O plano de Trump não diz que uma solução de dois Estados é necessária, mas reconhece que “autodeterminação e Estado” são “a aspiração do povo palestino”.
Embora o acordo seja um primeiro passo em direção ao que Trump disse esperar que seja uma paz duradoura entre Israel e o mundo árabe em geral, ainda restam muitas dúvidas sobre a possibilidade de um cessar-fogo.
“Há muitos motivos para sermos céticos quanto à possibilidade de isso não passar do estágio inicial”, disse Yousef Munayyer, chefe do Programa Palestina/Israel e membro sênior do Centro Árabe de Washington DC.
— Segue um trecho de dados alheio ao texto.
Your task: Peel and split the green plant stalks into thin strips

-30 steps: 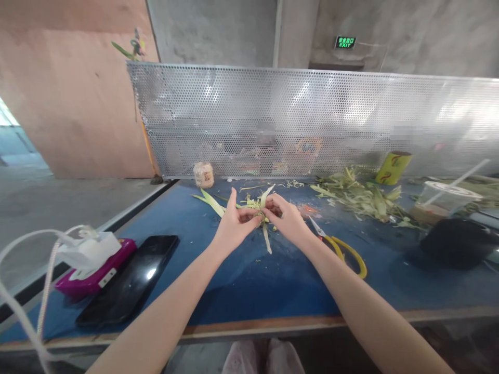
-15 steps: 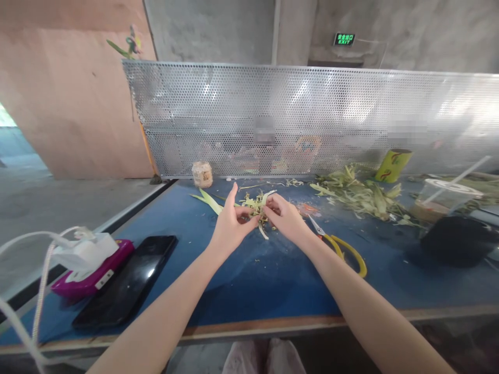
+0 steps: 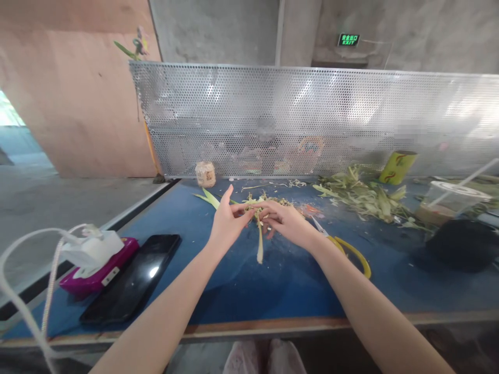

A finalização da lista de prisioneiros palestinos a serem libertados pode ser demorada. Alguns membros da coalizão de Netanyahu, a mais religiosa e de direita da história de Israel, provavelmente se oporão à inclusão de planejadores de atentados suicidas ou de palestinos que participaram do ataque de 7 de outubro.
Outro ponto de discórdia será a proposta de Trump para um “Conselho de Paz” - presidido por Trump e incluindo o ex-primeiro-ministro britânico Tony Blair - para supervisionar um “comitê palestino tecnocrático e apolítico” que administrará Gaza por um período de transição.